General Integer Example - Staff Scheduling
Contents
Recalling the staff scheduling example for the Pluto hot dog stand, you will remember the solution told us how many employees to start on any given day of the week. You may also remember the optimal solution had us starting whole numbers of employees on each of the days, even though we weren't using integer variables. It turns out this was just a happy coincidence. Let's return to the staffing model to demonstrate this.
In the original staffing model, we required the following number of people on duty for the seven days of the week: 20, 16, 13, 16, 19, 14, and 12. Let's change the second day requirement from 16 to 12 and the third day's requirement from 13 to 18. Incorporating this change into the model, we have:
MODEL:
SETS:
DAYS: REQUIRED, START;
ENDSETS
DATA:
DAYS = MON TUE WED THU FRI SAT SUN;
REQUIRED = 20 12 18 16 19 14 12;
ENDDATA
MIN = @SUM( DAYS( I): START( I));
@FOR( DAYS( J):
@SUM( DAYS( I) | I #LE# 5:
START( @WRAP( J - I + 1, 7)))
>= REQUIRED( J)
);
END
After making this modest change and re-solving, we no longer have a pure integer solution. In fact, all the START variables are now fractional as the following, abbreviated solution report shows:
Global optimal solution found.
Objective value: 23.66667
Infeasibilities: 0.000000
Total solver iterations: 5
Elapsed runtime seconds: 0.03
Model Class: LP
Variable Value Reduced Cost
START( MON) 9.666667 0.000000
START( TUE) 2.000000 0.000000
START( WED) 1.666667 0.000000
START( THU) 5.666667 0.000000
START( FRI) 0.000000 0.000000
START( SAT) 4.666667 0.000000
START( SUN) 0.000000 0.3333333
In this particular model, we can always round the solution up and remain feasible. (In most models, we won't tend to be as lucky. Rounding the continuous solution in one direction or the other can lead to an infeasible solution.) There may be some extra staff on some of the days, but, by rounding up, we will never have a day without enough staff. Rounding the continuous solution up gives an objective of 10+2+2+6+5=25 employees.
Now, let's apply integer programming to the revised staffing model. First, we will need to use the @GIN function to make the START variables general integers. We could do this by adding the following to our model:
@GIN( @START( MON));
@GIN( @START( TUE));
@GIN( @START( WED));
@GIN( @START( THU));
@GIN( @START( FRI));
@GIN( @START( SAT));
@GIN( @START( SUN));
However, an easier approach would be to embed the @GIN function in an @FOR function, so we can apply @GIN to each member of START using the single statement:
@FOR( DAYS( I): @GIN( START( I)));
This new statement says, for each day of the week, make the variable corresponding to the number of people to start on that day a general integer variable.
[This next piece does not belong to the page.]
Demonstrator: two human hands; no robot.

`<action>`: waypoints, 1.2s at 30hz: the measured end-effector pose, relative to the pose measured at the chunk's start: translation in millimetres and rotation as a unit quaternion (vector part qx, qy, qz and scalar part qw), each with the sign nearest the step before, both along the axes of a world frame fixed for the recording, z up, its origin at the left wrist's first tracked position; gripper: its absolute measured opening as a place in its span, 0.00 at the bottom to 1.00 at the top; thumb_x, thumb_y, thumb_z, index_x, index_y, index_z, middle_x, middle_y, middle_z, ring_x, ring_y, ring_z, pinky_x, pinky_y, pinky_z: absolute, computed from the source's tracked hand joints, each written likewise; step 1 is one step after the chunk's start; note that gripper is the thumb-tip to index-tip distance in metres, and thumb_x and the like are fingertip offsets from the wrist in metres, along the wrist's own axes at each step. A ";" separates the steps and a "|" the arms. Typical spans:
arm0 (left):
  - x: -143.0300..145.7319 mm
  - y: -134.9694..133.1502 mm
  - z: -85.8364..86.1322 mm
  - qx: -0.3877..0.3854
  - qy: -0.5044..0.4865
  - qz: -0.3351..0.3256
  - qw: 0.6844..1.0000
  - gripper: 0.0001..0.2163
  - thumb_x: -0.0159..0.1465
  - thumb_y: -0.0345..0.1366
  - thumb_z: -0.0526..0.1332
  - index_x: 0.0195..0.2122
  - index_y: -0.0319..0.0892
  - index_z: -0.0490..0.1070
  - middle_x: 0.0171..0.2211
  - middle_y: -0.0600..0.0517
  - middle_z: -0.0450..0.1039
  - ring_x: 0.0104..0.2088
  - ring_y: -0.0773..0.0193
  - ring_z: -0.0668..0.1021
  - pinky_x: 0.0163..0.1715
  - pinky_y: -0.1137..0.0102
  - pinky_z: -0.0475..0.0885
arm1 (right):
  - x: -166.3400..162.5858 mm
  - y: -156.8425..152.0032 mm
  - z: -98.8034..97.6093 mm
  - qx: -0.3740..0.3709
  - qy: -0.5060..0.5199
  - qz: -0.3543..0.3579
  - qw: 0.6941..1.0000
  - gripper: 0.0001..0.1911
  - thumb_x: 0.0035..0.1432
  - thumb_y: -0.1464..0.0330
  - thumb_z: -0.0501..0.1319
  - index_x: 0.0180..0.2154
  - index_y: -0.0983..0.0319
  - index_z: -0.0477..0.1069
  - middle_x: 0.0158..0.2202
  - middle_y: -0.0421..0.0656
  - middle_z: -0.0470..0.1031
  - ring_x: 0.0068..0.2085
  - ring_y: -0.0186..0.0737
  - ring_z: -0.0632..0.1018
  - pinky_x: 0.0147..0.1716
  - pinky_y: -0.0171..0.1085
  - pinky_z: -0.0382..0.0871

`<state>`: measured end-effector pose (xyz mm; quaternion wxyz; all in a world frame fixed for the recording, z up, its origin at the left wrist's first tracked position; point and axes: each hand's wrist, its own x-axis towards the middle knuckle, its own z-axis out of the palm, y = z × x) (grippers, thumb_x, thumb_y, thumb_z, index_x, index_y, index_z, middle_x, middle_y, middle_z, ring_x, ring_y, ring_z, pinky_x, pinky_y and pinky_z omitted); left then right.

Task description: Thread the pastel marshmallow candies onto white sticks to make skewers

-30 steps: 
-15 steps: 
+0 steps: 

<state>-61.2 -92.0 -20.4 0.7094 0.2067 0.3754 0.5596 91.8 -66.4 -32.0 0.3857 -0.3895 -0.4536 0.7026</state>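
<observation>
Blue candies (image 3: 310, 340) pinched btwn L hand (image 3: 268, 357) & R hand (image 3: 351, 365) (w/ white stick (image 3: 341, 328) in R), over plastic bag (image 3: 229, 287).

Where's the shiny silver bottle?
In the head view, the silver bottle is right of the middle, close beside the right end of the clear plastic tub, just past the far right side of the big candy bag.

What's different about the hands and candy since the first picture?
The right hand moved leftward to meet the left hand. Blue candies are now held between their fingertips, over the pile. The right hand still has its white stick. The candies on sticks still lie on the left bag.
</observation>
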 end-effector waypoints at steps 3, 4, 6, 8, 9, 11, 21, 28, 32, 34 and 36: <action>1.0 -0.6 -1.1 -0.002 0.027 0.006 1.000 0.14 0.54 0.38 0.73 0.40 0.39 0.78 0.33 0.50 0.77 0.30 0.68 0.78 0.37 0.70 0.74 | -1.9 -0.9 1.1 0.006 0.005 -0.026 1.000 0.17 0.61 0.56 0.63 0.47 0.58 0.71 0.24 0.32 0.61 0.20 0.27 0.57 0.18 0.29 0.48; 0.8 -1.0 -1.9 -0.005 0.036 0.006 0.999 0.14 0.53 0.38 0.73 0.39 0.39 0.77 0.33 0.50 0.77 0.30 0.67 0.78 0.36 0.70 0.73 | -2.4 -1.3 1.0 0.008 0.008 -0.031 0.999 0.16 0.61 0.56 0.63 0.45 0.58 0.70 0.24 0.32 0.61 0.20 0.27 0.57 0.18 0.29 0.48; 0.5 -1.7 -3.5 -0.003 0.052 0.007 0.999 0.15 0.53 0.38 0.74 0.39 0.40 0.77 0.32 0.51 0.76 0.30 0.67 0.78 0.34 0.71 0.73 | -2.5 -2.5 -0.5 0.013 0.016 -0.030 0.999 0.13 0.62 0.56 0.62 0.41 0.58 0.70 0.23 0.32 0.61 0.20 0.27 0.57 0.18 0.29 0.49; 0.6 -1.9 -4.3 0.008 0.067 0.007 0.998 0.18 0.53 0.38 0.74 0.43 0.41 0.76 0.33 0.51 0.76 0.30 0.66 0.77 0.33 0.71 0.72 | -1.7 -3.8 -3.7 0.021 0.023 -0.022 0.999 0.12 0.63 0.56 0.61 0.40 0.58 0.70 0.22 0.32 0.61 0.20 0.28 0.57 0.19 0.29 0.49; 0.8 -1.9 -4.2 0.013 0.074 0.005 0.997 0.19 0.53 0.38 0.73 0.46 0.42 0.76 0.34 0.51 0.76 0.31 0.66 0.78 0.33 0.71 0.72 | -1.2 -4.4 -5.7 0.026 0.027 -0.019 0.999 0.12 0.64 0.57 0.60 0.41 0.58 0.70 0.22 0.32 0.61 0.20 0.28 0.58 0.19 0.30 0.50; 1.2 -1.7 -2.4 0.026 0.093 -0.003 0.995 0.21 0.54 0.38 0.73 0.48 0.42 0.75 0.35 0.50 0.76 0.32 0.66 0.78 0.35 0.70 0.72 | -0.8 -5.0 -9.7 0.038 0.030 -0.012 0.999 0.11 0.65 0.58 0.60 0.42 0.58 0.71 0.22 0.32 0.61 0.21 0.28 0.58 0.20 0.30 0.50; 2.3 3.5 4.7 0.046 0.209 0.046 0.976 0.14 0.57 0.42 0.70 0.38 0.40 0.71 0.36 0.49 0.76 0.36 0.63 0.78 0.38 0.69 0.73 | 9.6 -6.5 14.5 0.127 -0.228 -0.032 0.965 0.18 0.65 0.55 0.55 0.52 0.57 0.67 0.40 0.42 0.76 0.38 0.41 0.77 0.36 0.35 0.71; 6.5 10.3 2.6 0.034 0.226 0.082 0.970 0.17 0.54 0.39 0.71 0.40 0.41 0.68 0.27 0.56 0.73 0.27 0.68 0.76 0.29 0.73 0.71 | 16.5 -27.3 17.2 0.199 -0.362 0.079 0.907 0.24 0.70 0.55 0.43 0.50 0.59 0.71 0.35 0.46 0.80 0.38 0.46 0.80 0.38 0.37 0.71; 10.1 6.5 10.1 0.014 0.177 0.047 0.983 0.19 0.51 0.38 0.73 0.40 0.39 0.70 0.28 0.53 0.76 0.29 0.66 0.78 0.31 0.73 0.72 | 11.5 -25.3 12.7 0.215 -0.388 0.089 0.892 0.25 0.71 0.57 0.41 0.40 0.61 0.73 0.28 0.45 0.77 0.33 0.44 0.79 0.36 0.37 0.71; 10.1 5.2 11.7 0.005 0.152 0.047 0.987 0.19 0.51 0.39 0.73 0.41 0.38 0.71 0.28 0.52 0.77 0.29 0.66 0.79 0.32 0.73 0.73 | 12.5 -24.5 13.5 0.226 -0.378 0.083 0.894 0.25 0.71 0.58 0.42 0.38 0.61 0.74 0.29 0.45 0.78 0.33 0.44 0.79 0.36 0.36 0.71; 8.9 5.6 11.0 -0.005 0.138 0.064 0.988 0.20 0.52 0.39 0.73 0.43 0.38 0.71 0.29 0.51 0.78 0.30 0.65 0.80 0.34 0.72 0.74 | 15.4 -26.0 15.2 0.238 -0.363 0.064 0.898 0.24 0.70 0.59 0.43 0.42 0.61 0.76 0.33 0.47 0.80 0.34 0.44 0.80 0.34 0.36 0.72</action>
After inserting this @FOR statement at the end of our model and reoptimizing, we get the pure integer solution:
Global optimal solution found.
Objective value: 24.00000
Objective bound: 24.00000
Infeasibilities: 0.000000
Extended solver steps: 0
Total solver iterations: 11
Elapsed runtime seconds: 0.03
Model Class: PILP
Variable Value Reduced Cost
START( MON) 10.00000 1.000000
START( TUE) 2.000000 1.000000
START( WED) 1.000000 1.000000
START( THU) 6.000000 1.000000
START( FRI) 0.000000 1.000000
START( SAT) 5.000000 1.000000
START( SUN) 0.000000 1.000000
Note that the objective of 24 beats the objective of 25 obtained by rounding. Thus, had we gone with the rounded solution, we would have hired one more employee than required.